• DATASET RECORDS:
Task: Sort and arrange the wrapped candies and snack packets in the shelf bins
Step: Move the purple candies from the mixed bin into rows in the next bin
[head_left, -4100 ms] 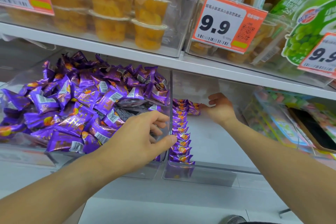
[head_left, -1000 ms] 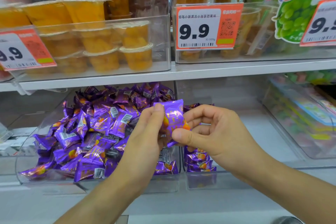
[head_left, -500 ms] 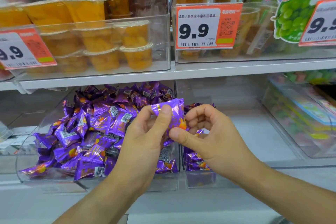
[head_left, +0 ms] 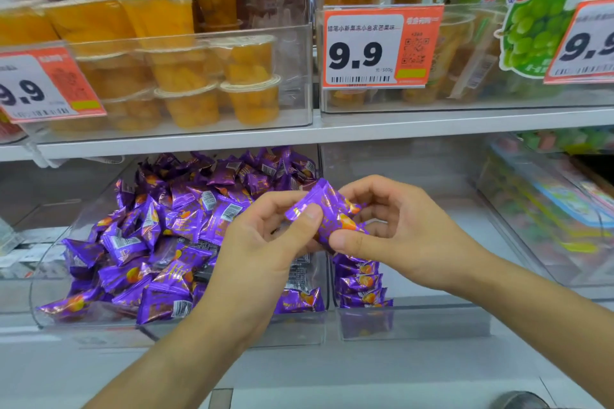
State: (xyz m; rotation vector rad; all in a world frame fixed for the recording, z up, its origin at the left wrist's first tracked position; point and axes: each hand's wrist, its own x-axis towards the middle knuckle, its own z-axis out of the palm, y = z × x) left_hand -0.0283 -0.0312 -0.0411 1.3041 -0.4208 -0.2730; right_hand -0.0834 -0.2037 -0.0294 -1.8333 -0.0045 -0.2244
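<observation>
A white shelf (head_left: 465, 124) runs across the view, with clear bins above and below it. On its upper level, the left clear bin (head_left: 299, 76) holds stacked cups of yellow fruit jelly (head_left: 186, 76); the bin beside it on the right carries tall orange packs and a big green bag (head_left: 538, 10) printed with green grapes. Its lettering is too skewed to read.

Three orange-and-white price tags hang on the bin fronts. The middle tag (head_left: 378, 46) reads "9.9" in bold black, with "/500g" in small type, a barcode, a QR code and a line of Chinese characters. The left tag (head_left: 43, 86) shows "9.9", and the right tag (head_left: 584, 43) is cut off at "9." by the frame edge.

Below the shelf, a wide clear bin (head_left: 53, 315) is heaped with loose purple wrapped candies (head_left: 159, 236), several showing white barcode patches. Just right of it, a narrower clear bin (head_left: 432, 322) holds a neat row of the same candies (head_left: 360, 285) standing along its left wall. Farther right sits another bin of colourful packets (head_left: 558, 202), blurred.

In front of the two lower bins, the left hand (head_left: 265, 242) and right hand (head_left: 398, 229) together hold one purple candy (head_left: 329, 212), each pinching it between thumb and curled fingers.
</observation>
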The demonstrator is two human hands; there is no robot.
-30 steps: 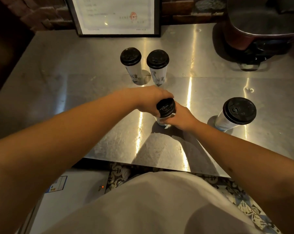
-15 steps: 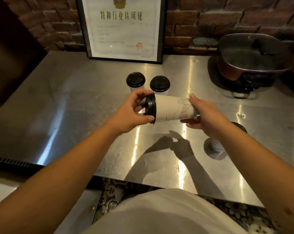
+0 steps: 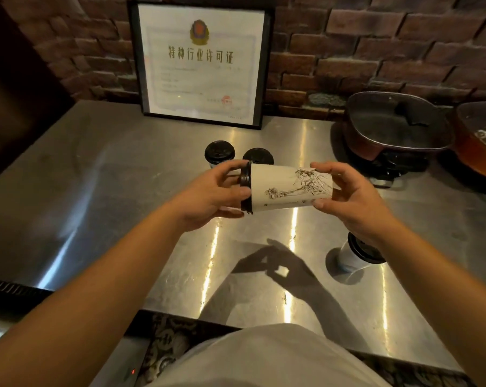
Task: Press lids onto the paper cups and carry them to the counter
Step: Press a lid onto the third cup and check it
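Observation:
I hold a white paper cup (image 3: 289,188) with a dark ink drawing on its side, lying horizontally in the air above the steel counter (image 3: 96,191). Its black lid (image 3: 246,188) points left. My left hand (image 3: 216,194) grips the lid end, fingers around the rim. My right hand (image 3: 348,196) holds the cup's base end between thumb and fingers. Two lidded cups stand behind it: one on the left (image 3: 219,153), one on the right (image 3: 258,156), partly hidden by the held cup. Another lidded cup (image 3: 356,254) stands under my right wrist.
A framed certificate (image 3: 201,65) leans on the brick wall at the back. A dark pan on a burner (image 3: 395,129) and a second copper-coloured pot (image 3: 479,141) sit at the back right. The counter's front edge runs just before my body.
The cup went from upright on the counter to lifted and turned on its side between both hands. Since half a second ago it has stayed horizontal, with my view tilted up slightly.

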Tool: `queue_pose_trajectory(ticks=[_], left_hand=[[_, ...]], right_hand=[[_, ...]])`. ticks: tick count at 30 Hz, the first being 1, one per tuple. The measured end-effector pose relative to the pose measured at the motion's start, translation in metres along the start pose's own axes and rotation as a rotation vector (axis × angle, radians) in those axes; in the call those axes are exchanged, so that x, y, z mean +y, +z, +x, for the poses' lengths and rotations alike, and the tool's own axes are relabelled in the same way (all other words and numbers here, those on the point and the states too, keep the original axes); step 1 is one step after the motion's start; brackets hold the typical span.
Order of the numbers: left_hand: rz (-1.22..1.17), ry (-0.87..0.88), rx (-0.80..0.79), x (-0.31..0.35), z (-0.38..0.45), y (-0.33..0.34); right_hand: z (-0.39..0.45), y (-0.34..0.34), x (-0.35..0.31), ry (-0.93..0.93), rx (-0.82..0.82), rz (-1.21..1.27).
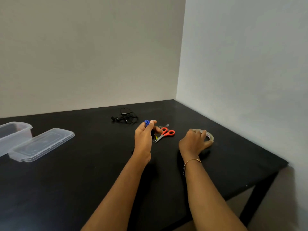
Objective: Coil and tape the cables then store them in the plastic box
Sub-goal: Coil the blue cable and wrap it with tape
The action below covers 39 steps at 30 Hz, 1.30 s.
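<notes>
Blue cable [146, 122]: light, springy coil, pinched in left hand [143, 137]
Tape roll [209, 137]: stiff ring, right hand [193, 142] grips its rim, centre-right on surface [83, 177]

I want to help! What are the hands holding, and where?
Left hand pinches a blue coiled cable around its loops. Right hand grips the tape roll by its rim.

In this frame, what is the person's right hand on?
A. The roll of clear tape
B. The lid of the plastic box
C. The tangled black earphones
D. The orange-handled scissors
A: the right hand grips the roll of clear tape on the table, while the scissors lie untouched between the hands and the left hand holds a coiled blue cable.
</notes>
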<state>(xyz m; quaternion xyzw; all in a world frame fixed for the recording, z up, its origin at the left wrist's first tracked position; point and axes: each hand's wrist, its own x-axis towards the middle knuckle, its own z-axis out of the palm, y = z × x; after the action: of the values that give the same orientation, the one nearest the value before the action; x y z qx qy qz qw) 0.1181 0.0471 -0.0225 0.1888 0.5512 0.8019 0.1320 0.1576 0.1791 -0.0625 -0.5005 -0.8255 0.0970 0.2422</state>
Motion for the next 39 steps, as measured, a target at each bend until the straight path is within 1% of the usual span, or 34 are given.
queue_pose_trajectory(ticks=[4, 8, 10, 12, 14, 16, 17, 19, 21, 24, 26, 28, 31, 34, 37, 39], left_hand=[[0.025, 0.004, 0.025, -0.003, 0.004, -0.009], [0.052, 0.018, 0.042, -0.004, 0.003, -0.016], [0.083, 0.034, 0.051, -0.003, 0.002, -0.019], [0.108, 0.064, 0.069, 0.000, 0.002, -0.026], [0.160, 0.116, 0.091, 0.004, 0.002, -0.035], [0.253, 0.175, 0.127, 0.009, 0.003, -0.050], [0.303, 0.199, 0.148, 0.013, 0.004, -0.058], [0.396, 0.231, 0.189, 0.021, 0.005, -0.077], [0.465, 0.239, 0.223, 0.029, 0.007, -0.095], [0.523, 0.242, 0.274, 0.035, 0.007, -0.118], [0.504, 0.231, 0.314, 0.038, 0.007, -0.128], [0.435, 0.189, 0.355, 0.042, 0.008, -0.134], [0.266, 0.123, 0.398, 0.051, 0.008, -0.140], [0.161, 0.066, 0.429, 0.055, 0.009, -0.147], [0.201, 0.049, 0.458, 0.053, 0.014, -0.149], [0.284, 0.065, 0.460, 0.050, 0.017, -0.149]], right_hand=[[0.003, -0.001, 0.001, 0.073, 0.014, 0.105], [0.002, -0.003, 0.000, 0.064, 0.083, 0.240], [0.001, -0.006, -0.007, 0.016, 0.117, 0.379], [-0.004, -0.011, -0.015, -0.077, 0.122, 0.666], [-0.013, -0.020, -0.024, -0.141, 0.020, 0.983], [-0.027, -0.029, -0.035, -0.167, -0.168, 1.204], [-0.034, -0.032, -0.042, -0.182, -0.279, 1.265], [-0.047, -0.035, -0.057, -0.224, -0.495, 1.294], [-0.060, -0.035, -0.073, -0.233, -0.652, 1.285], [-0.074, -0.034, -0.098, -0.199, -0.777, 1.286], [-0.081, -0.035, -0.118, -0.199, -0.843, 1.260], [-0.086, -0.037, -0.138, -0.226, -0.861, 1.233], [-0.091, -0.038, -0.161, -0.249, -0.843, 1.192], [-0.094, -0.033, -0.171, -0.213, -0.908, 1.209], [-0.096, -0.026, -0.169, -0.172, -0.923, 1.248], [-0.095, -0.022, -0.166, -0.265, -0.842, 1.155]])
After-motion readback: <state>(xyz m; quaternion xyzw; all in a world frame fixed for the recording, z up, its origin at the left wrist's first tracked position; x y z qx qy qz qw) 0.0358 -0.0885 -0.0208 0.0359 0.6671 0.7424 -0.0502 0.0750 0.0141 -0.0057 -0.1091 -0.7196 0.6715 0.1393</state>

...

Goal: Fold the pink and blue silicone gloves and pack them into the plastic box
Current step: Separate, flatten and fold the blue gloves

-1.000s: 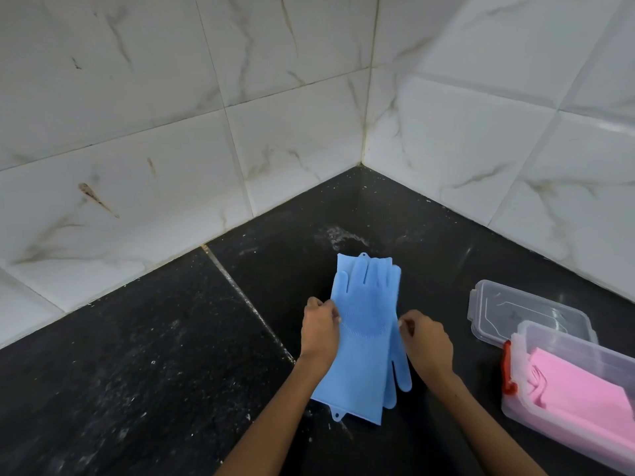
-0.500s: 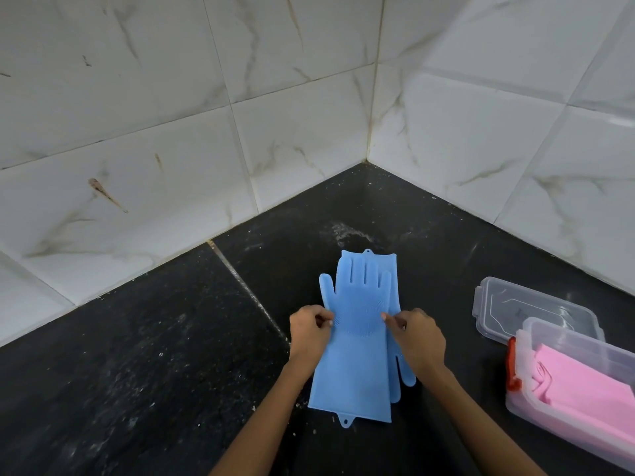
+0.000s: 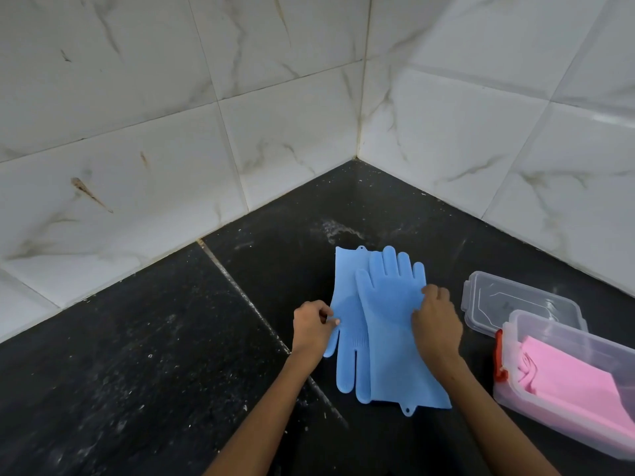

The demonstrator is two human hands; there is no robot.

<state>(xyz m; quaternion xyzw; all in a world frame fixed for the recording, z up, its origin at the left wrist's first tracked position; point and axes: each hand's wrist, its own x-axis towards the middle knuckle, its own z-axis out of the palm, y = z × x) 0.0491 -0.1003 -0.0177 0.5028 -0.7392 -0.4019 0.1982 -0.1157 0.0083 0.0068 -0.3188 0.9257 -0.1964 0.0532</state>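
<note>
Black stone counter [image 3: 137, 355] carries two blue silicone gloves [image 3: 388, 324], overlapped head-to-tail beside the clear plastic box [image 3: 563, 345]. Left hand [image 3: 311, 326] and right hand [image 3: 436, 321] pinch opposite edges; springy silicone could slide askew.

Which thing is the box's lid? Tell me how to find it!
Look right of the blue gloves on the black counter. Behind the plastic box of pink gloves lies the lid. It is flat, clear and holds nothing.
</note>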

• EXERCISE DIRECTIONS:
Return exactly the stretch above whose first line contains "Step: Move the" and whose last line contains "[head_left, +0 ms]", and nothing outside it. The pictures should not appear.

• YOUR RESPONSE:
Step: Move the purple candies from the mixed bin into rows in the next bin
[head_left, -4100 ms] 
[head_left, -1000 ms] 
[head_left, -500 ms] 
[head_left, +0 ms] 

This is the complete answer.